Для того чтобы приблизиться к сути этого вопроса, необходимо сделать некоторые уточнения. Во-первых, имеют ли для нас значение моральные условия и издержки успеха: примем ли мы любой успех или его духовно-нравственный контекст для нас не менее важен, чем конечные материальные результаты?
Пострелигиозный человек в его нынешней, поздней стадии, когда он уже успел расстаться не только с ортодоксальной верой, но и с ее превращенными идеологическими формами мирского служения и аскезы, кажется, склонен отвергать значение указанного контекста. Последуем ли мы в этом за ним? Или, даже оставаясь на позициях земной прагматики, сумеем понять, что успех любой ценой — это в конечном счете кратковременный успех, покупаемый ценой утраты кредита доверия и других кредитов, получаемых человеком на этой Земле?
Во-вторых, нам, вероятно, придется разделить материальную и Культурную стороны успеха, ибо мы убеждаемся сегодня на примере «новых русских», какой духовной и культурной скудостью может сопровождаться материальный успех и сколь тяжелые травмы социуму способны наносить его носители.
В-третьих, нам придется вернуться к проверке принципа соответствия между образованностью и моралью, который в свое время постулировало Просвещение и в ненадежности которого нас столь часто убеждает поведение интеллектуалов, чей моральный скептицизм нередко сродни прямому цинизму.
Наконец, необходимо выделить и такой аспект морали успеха, который напрямую связан с вопросами социальной справедливости и смысла истории, а именно: может ли успех стать в конечном счете универсальным, объединяющим нацию и даже все человечество? Или ему суждено оставаться уделом избранных, даже если в их круг войдет значительная часть населения? Ведет ли история к неуклонному расширению числа удостоенных, в конечном итоге завершаясь всемирным братством и равенством? Или в истории сохраняется тот механизм совершенствования людей, который связан с соревновательностью, неравенством и отбором?

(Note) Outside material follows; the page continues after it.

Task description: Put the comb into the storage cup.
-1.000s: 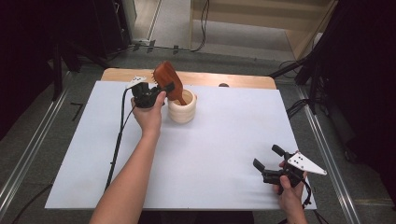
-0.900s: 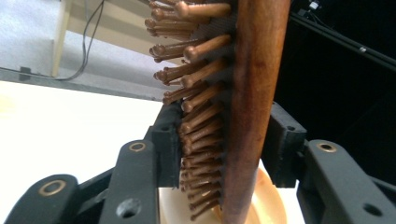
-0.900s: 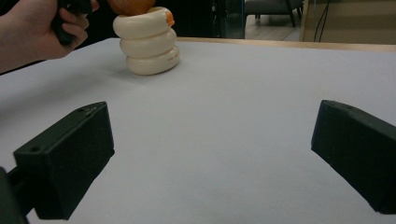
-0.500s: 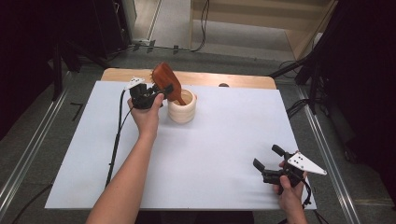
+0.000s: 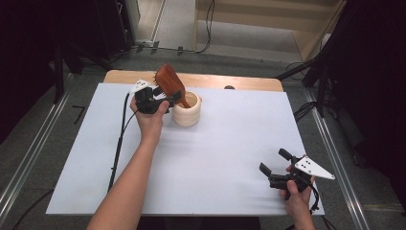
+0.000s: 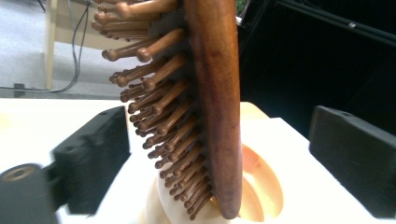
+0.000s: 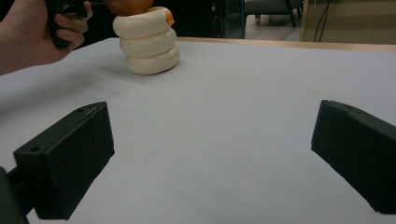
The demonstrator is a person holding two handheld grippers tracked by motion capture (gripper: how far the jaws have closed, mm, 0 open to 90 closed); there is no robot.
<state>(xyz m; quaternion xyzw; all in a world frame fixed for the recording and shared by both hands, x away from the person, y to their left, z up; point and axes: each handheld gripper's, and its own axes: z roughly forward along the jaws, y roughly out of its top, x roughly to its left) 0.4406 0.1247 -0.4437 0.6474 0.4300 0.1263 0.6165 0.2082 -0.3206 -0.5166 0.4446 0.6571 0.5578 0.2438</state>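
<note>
The step in hand is the release of a wooden hairbrush [image 5: 169, 84] into a cream ribbed holder [image 5: 187, 109]. The brush stands handle-down in the holder's mouth, head up and tilted toward the left tongs [image 5: 165, 97], with its wooden bristles [image 6: 159, 126] facing that tool's left jaw. The jaws of the left tongs have just been opening, and in the left gripper view they stand wide on either side of the brush head with a clear gap at each pad, so the tool is released and no longer bears the brush; the holder alone appears to carry it. The brush head remains between the two jaws, and the holder sits just ahead of and below them. The right tongs [image 5: 273, 166] rest near the front right corner of the white table [image 5: 230, 143], well apart from the holder, jaws spread and empty, with the holder far ahead and to their left in the right gripper view. By my judgement, placement is nearly complete. The next move calls for drawing the left tongs straight back, away from the brush, keeping both pads clear of the bristles and the head, since a brush leaning in a shallow holder could tip out if a jaw catches it.
</note>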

Итак, перед нами две альтернативы. В первом случае в истории сохраняются традиции иудео-христианского обетования, во втором — они начисто исчезают, уступая место натуралистическому эволюционизму и социал-дарвинизму.
Но не меньше уточняющих вопросов возникает и в связи с опытом неуспеха. Само собой разумеется, что нынешнее либеральное отношение к неуспеху как к уделу презираемого дна общества не сулит нам никаких историософских откровений. Но и противоположное отношение, связанное с чувством жалости и сострадания, само по себе тоже не выводит нас за границы повседневности с ее опытом филантропии и социал-реформизма.
Пробиться к историософской перспективе через опыт неудачи можно лишь при условии, если в этом опыте мы увидим тайный знак избранничества — печать тех, которые наследуют землю. Наследовать ее при обычном течении событий они, как уже отмечалось, не могут. Следовательно, их избранный статус может мыслиться только в апокалиптическом контексте мировой трагедии-катарсиса. Но здесь возникают те самые соблазны историзма, которые провоцируют его противников противопоставлять Историю и Цивилизацию, катастрофизм и стабильность.
В самом деле, исступленное ожидание роковых развязок и принципиальное недоверие к действительности как она есть, способно отвратить от всякой созидательной работы. При этом неизбежно «притуплено чувство эмпирической действительности и ее непосредственных нужд, подобно тому как у человека, готовящегося к смерти, естественно пропадает вкус и интерес к обыденным делам и заботам…».[66]
Опустошение повседневности, ознаменовавшее социалистический эксперимент в России, несомненно, связано с эсхатологическим чувством конца предыстории и бессмысленности малых дел, ввиду перспективы решающей битвы добра и зла, в которой, якобы, только и могут получить настоящее разрешение все текущие вопросы. Это принципиальное обесценивание повседневности в контексте и религиозного, и секулярного эсхатологизма позволяет говорить о противоречии между цивилизацией и эсхатологией.
Эсхатологизм есть своеобразное кочевничество во времени, которое так же способно опустошить повседневность, как известные из истории кочевники опустошали нивы и пастбища. Не менее опасен и связанный с эсхатологическим максимализмом культурный и нравственный нигилизм, ибо ощущение переходной, катастрофической эпохи может порождать психологию «отложенной нравственности».
С этой психологией, в частности, связаны попытки реабилитировать преступников ссылками на чрезвычайные исторические обстоятельства. Однако история не предоставляет преступникам алиби, в противном случае злодеи и являлись бы настоящими историческими героями, ибо их неразборчивость в средствах достижения целей способствует «экономии времени в истории».